-- Data segment follows --
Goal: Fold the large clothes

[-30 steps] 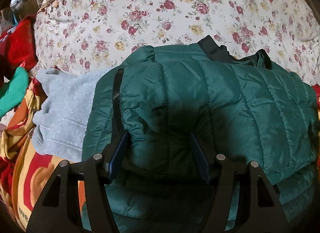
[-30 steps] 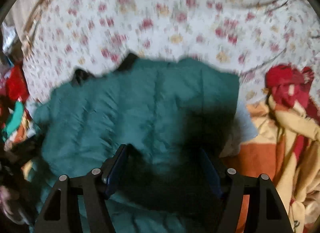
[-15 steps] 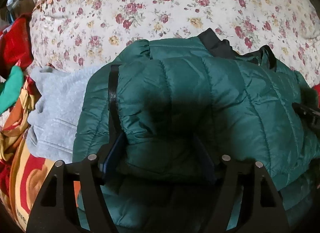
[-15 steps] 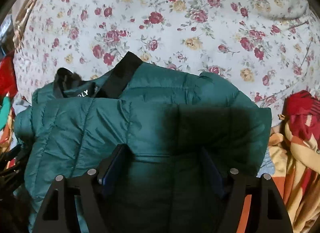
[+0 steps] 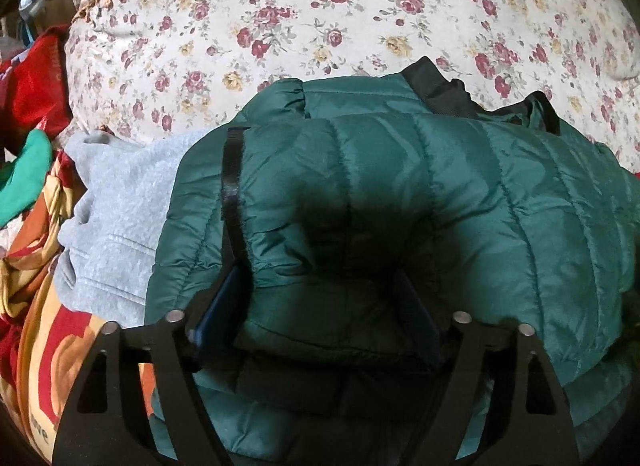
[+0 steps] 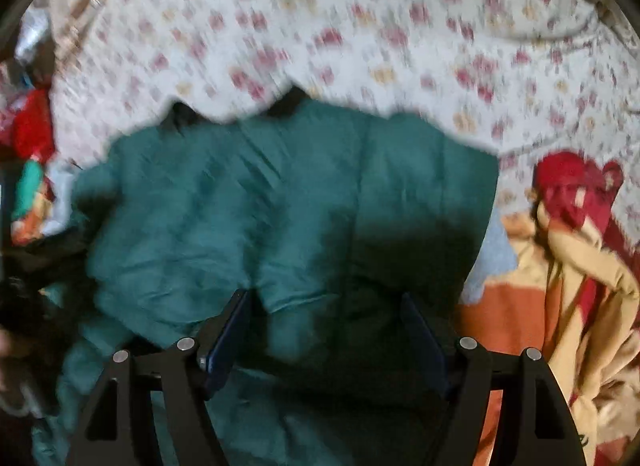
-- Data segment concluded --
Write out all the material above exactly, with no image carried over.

(Output of the exercise)
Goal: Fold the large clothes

[-30 steps] 
[-30 steps] 
[-15 steps] 
[-15 steps] 
[+0 steps] 
[+0 steps] 

No further output is given for this exercise.